California Park’s nearly eight-acre greenery is bustling with activity.

On a typical night, you could see a couple of guys playing basketball, running up and down the courts. A little further down, you might find a group of youth practicing football or several kids playing on the playground.

But on the far left side of the park, you see something that might seem out of the ordinary. Twice a week, a group of fifth- to eighth-graders come together to not only play tennis but learn how they can make a long-lasting and positive impact on their community.

Coach Sonya Harward, who moved back to Louisville last year, said she wanted to start a tennis team on the West End to give back to underprivileged youth.
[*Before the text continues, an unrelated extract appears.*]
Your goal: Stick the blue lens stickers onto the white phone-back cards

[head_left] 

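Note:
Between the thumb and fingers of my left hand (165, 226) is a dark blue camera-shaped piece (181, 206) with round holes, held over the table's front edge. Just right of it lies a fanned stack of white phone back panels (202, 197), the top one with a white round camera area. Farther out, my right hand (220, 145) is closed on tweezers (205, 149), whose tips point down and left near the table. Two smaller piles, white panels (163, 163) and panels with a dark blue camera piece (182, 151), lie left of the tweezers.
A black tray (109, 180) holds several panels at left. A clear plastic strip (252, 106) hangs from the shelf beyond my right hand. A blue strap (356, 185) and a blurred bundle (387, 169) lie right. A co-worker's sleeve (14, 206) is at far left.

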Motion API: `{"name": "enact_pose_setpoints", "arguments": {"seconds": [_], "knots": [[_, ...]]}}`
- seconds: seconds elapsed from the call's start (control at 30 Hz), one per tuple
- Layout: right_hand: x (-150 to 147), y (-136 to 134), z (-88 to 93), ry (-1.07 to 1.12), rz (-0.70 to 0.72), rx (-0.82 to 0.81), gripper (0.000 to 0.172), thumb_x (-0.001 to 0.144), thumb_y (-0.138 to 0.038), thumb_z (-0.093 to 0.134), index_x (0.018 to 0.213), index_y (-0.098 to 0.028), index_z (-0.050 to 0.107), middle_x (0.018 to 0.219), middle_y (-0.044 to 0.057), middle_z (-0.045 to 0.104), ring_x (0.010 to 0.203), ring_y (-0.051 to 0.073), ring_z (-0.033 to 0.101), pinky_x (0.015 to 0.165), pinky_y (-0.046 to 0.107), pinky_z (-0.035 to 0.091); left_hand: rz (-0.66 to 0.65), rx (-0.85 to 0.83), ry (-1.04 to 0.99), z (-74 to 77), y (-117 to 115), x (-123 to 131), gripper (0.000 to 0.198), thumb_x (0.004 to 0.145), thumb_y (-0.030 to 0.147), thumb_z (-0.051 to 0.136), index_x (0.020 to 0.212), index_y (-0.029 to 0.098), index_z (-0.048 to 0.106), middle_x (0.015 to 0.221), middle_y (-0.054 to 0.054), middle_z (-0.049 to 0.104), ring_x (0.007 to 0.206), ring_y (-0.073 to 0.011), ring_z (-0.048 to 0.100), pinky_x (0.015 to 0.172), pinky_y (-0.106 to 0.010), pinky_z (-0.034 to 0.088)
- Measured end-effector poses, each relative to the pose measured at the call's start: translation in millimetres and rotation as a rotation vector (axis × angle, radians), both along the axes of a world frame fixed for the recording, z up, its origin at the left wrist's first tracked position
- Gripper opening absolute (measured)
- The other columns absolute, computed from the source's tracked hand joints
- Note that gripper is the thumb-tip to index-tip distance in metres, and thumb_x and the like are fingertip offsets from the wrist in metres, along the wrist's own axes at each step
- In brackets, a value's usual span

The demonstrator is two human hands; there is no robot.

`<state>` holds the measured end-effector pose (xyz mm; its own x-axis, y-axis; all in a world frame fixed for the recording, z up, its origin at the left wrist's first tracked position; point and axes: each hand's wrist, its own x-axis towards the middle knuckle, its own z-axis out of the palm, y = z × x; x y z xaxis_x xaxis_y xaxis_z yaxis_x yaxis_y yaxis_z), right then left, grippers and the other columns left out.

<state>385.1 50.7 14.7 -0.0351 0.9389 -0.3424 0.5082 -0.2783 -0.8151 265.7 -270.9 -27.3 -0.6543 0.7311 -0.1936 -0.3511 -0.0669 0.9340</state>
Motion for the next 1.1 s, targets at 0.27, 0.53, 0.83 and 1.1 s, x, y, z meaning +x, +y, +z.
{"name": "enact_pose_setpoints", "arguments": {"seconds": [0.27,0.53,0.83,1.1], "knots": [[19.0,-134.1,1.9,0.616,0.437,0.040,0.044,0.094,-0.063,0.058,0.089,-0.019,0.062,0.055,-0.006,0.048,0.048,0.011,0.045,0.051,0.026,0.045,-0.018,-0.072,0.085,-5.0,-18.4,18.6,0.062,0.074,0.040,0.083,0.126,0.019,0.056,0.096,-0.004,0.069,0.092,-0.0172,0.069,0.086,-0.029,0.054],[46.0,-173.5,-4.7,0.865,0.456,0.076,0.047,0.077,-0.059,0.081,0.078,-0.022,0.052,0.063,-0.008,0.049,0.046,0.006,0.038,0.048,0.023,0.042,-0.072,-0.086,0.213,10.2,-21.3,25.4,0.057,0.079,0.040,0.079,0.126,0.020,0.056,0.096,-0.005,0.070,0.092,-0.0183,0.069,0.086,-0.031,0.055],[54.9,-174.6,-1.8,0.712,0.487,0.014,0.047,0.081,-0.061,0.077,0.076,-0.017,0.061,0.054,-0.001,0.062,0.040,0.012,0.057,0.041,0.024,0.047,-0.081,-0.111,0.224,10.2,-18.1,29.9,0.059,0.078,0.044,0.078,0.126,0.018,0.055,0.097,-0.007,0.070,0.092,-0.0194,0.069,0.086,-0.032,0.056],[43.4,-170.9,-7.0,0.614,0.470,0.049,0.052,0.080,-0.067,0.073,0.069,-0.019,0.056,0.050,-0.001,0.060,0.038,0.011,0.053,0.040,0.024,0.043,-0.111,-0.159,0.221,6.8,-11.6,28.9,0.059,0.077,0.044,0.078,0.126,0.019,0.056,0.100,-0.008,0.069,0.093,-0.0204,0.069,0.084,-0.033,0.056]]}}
“Hearing about the crime rate, I knew I wanted to pick a rougher neighborhood and help the community,” she said.

And Harward has done just that.

Star Hitters, the seven-player team formed is June, is dedicated to bettering themselves and the community on and off the court, Harward said. One of the first community service projects the team undertook was painting new trash cans at California Park, 1600 St. Catherine St.

Janaya Pitts, 13, said a lot of trash was littered around the park when they first started playing. The hope was painting the trash cans might make them more noticeable to people so they’d be more likely to use them.
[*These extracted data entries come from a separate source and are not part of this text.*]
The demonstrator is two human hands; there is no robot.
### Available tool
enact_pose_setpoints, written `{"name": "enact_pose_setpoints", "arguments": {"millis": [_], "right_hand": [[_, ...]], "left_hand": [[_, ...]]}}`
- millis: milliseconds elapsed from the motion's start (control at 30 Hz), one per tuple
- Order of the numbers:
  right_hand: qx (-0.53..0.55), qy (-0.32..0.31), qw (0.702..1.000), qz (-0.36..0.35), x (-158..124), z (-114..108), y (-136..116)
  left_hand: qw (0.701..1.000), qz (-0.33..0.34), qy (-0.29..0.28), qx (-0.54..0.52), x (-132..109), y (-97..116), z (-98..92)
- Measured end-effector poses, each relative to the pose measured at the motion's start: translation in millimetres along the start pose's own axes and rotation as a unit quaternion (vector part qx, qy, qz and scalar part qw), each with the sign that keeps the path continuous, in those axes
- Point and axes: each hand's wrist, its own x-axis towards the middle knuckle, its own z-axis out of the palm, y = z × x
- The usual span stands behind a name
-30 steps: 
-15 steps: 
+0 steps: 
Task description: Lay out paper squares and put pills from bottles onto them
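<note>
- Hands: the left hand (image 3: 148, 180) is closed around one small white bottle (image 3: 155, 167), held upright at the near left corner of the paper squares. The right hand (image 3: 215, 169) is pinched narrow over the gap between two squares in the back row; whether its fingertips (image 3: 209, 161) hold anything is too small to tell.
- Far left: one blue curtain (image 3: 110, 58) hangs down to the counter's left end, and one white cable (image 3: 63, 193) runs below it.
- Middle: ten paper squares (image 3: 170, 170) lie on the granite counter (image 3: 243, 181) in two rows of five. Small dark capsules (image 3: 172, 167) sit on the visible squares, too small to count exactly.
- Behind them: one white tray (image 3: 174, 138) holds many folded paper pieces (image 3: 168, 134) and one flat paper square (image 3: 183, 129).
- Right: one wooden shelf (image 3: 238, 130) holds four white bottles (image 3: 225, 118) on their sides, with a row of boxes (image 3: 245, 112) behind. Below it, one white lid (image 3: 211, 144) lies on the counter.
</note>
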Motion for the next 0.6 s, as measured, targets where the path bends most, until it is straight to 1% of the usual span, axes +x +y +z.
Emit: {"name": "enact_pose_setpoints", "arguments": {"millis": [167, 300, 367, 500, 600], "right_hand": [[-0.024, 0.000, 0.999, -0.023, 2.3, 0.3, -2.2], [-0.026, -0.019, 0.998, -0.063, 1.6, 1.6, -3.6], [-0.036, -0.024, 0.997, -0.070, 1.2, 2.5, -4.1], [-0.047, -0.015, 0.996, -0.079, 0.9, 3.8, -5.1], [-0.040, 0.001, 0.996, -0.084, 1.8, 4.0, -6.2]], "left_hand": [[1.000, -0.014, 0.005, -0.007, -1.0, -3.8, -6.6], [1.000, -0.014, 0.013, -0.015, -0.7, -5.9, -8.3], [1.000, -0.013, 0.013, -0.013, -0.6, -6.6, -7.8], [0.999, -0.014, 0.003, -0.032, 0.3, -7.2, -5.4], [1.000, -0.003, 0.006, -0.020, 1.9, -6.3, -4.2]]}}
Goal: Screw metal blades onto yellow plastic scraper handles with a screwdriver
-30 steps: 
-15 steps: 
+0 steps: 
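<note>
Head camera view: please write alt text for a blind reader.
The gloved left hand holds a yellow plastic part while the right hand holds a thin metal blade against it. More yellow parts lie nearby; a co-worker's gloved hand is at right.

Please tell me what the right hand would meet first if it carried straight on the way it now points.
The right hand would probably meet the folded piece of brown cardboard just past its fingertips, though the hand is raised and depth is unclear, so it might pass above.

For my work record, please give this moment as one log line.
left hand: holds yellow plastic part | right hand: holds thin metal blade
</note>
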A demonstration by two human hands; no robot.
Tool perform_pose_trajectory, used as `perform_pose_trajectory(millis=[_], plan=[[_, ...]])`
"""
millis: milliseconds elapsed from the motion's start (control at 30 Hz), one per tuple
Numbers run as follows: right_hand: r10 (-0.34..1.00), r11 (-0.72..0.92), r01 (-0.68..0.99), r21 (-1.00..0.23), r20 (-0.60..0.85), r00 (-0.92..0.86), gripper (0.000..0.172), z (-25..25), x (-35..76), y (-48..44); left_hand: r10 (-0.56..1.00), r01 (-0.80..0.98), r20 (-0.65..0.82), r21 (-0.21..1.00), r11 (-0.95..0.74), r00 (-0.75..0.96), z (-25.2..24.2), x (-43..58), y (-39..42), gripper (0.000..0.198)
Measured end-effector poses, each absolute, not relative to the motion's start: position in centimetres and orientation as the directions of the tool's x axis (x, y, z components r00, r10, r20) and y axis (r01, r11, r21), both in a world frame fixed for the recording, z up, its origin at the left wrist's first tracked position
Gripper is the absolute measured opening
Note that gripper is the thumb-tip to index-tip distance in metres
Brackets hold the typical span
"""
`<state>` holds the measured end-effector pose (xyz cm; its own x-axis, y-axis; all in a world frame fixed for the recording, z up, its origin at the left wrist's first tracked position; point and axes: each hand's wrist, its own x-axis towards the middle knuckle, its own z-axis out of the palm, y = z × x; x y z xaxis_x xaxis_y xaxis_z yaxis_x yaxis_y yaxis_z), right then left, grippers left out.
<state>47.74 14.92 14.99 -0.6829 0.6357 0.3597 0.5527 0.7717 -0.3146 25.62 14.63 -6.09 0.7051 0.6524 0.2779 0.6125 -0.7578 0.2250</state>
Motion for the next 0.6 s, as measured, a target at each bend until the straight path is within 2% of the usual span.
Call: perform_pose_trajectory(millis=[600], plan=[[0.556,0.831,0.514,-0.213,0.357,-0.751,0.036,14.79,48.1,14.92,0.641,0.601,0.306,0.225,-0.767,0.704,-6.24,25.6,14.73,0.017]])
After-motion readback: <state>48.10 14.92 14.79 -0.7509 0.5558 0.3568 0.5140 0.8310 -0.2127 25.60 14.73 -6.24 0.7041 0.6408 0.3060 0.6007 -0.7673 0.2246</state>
“We wanted to just make it a better community,” Pitts said.

Demontay Woods, 11, painted his trash can red and green. He tried to add a fireball to it but said it didn’t turn out too well.

“I learned how to paint, I’m not good at that though, but I learned about caring for others,” Woods said.

The newer trash cans were provided with the help of Ben Johnson, assistant director of recreation for Metro Parks. Others could learn from the example set by the Star Hitters, he said.

“What I say pretty consistently is some of us older folks can learn from these young folks,” Johnson said.

The community service aspect of Star Hitters is what makes the team stand out from other youth tennis teams in the area, said Dee Maynard, a member of the Louisville 10 & Under Tennis Association.

For her, there are two benefits in encouraging younger kids to pick up the game.

First, tennis is a sport based on negotiation and respect, which they can apply in their day to day lives, she said. Second, anything that gets young kids for active is a bonus.

Kids in the California neighborhood and other lower income neighborhoods in the area tend to experience higher rates of obesity because they have less access to outlets for exercise, Maynard said. 

“If we look at it from a healthy activity standpoint and how to deal with people standpoint, we’re hitting two big things right there,” Maynard said.

When there is a lull during practices, Harward advocates character advancement. A recent lesson focused on defining what it means to be benevolent and the importance of giving a gift without the expectation of receiving one in return.

Harward gave the Star Hitters two weeks to think of something kind they can do for someone else.

Pitts, one of the young players, said it’s easier for her to give than receive. “I could teach people I know how to play tennis.”

While the tennis season will wrap up in mid-November, the Star Hitters are looking toward registering with a middle school tennis league in Louisville so they can compete in tournaments, Harward said.

But even after the season ends, Harward hopes the team stays together and continues community building.

“I just want my kids to realize they can make a difference,” she said.